Asahi Shimbun Morning Edition, February 13, 1999


A patient who had become a shut-in after being bullied and refusing to go to school jumped from a building in the middle of the night. In December last year, the Ministry of Education announced that Aichi Prefecture had the highest number of reported bullying incidents.


Bullying takes many forms—from direct violence to slander and subtle ostracism. In cases where children are bullied at school and abused by their parents at home, it is not easy for them to regain a healthy state of mind.


Dissociative identity disorder, often rooted in past trauma, is frequently depicted in films. There have been striking stories where a lady transforms into a prostitute, or a young girl disguises herself as a violent boy. In Murder in the First (1994), Kevin Bacon played a prisoner who suffered from trauma caused by abusive guards. Interestingly, in the more recent film Sleepers, he portrayed a role in which he himself inflicted trauma by raping a young boy.


Steven Spielberg’s The Color Purple (1985) also addresses sexual abuse by a parent. Whoopi Goldberg, who would later go on to play a cheerful lounge singer cheering up nuns in Sister Act, portrayed a woman who was raped by her stepfather as a child and was even forced to care for her husband’s mistress. Despite these hardships, she finds strength in the bond with her long-separated sister and continues to live. One memorable scene shows her fighting the urge to slit her abusive husband’s throat while shaving him with a razor.

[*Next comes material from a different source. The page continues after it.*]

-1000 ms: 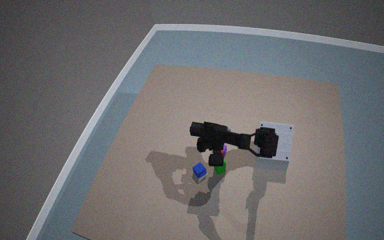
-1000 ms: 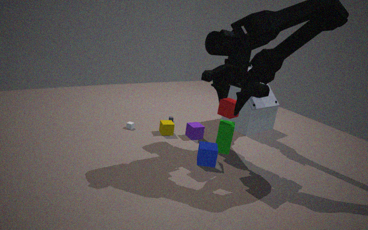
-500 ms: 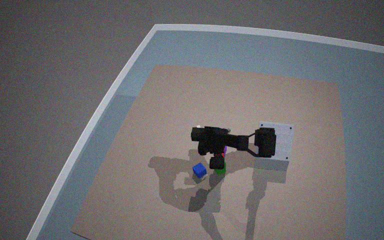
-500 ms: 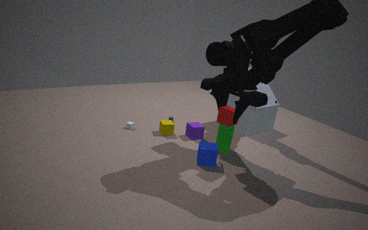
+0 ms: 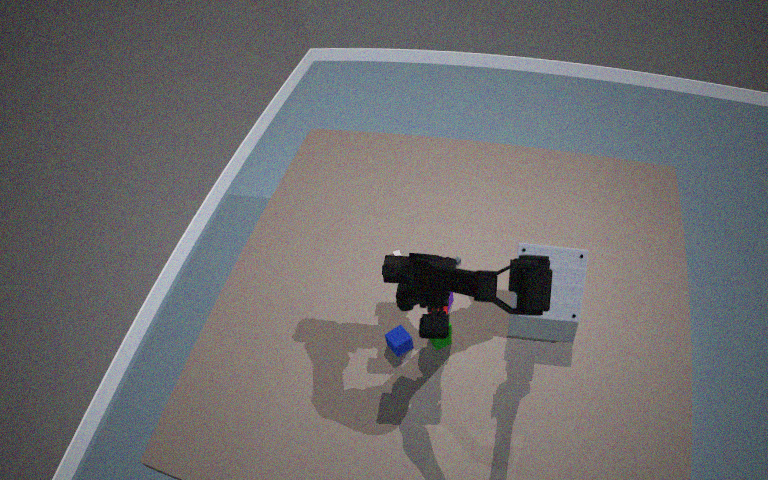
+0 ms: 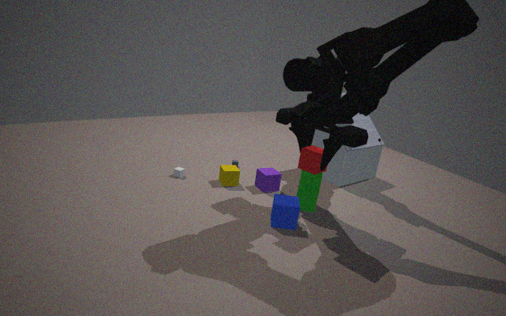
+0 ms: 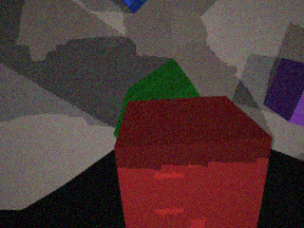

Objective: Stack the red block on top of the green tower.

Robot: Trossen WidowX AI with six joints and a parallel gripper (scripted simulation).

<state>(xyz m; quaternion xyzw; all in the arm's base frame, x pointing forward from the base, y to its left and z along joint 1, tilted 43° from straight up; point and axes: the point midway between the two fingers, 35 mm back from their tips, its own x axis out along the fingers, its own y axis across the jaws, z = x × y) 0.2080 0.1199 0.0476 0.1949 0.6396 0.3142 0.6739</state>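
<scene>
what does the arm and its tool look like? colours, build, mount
The arm is matte black throughout, built of blocky links with rounded joint housings and thin side struts near the base. No markings or loose cables show. The tool has two black tapered fingers. It mounts on a pale grey block with dark corner screws.

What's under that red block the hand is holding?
The green tower stands right under the red block, which the hand grips. Whether they touch is unclear; the block covers the tower's top.
</scene>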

While one might think bullying is an issue only in culturally underdeveloped countries, even in the UK, more than ten student suicides due to bullying are reported every year. In the UK, there is a growing belief that stress is not an individual problem, but a failure in organizational management.


Human beings are not passive entities like car tires, simply worn down over time.


The Color Purple teaches us that even in adversity, a sliver of hope or support from those around us can be the key to recovery.


A three-pronged approach is needed: removing stress, receiving support from others, and enhancing our ability to cope with stress.